Kay was upstairs—she must be upstairs. Once again he knew that he had been frightened, because when Mrs Green said “She’s upstairs,” his heart gave a jump and it came to him that he had not known what she might be going to say. Suppose she had said that Kay had gone away, or that she was ill, or that she was—dead. Why should he have a horrible thought like that? He felt the sweat break out on his temples as he said,

“Will you tell her—I’m here. She’s—expecting me.”

Mrs Green looked at him with interest. As nice a young fellow as she’d seen this twelve-month, and quite the gentleman. Some girls had all the luck. She said in her soft, wheezing voice,

“Well there—she can’t come out, and that’s all there is about it.”

Miles was angry again. It wasn’t like him to be angry, but he was hard put to it to hold on to his temper. Mrs Green, describing the scene afterwards, declared that he right down flashed his eyes at her.

“She can’t come out?” said Miles. “Why can’t she? It’s her afternoon out, isn’t it?”

“Well,” said Mrs Green, “she’s to get every other Sunday—but there’s nothing to say when it starts.”

“But she told me—”

“She come last Sunday, and if she took it into her head she’d get her afternoon off to-day, well, she was mistook, and that’s all about it. You come back next Sunday and maybe you’ll ’ave better luck.”

Next Sunday! He controlled himself with an effort.

“Mrs Green, can’t I see her for a minute? I’ve got something most awfully important to say to her.”

A faint sly smile played about Mrs Green’s chins.

“Save it up,” she said. “’Twon’t hurt with keeping.”

“Look here, Mrs Green—I must see her.”

Mrs Green shook her head.

“Not now you can’t. She’s up with Miss Rowland. Nurse is out, and she’s to sit there till she comes back in case of ’er wanting anything.”

Miles’ heart went down into his boots.

“Mrs Green—couldn’t you send her down just for a minute? I mean, couldn’t you stay with the old lady?”

Mrs Green leaned against the doorpost and shook with silent laughter. All her chins shook too.

“Oh lor’!” she said when she got her breath. “You and your ‘Send ’er down’! How am I going to get ’er, do you suppose? Why, young man, I been here five years and I never been up that basement stair but once, and then I stuck at the turn.

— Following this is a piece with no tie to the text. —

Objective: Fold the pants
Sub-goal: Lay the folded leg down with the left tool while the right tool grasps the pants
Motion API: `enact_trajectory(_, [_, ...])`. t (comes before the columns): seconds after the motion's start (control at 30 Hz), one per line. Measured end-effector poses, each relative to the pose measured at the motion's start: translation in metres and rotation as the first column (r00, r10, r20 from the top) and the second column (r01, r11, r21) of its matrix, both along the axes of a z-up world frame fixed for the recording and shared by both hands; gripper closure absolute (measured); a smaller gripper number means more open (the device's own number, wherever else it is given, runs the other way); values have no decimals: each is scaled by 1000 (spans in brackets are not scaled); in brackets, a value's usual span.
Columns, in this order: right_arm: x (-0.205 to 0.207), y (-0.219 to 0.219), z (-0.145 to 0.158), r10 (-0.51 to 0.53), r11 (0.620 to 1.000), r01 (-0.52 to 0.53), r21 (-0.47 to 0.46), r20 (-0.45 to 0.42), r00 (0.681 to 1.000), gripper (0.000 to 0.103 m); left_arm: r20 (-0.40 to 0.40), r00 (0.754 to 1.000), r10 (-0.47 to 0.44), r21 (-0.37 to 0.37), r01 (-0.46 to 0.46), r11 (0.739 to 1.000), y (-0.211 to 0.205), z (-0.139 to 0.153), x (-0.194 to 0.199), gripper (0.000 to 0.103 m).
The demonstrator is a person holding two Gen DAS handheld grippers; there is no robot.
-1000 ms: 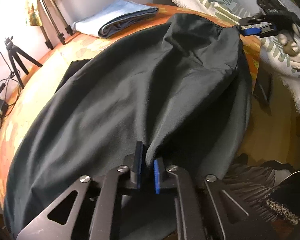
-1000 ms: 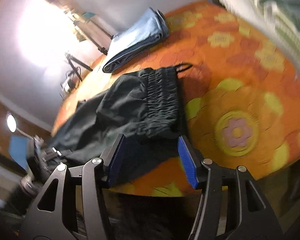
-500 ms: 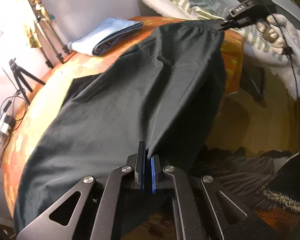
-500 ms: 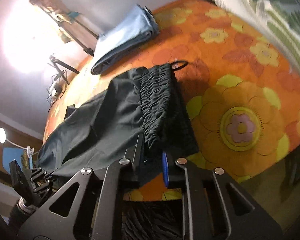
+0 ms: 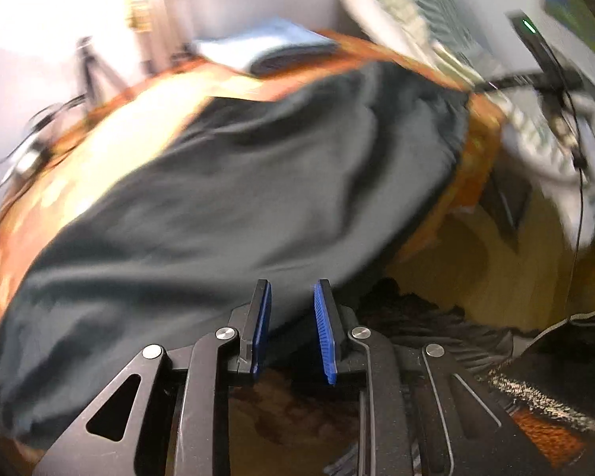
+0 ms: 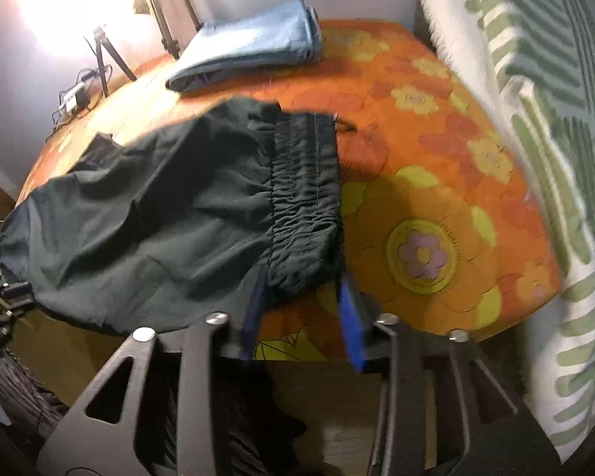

You and your ‘Send ’er down’! Oh lor’!”

“And what happens if anyone comes to the front door?”

“Nobody do,” said Mrs Green, still shaking.

“Well, suppose I do—suppose I go and bang with the knocker? What happens then? She’d have to come down, wouldn’t she?”

Mrs Green stopped laughing rather suddenly and shook her head.

“I wouldn’t do that.”

“She’d have to come down,” said Miles.

Mrs Green shook her head again.

“She can’t leave the old lady, not if it was ever so. Look here, you don’t want to make trouble—do you? The old lady’s resting. If you’re all that keen on seeing the girl, you come along back about nine o’clock or so like you done last night. And now you’d best be off or you’ll be getting ’er into a row.”

She stepped back a great deal more quickly than he could have supposed possible and shut the door.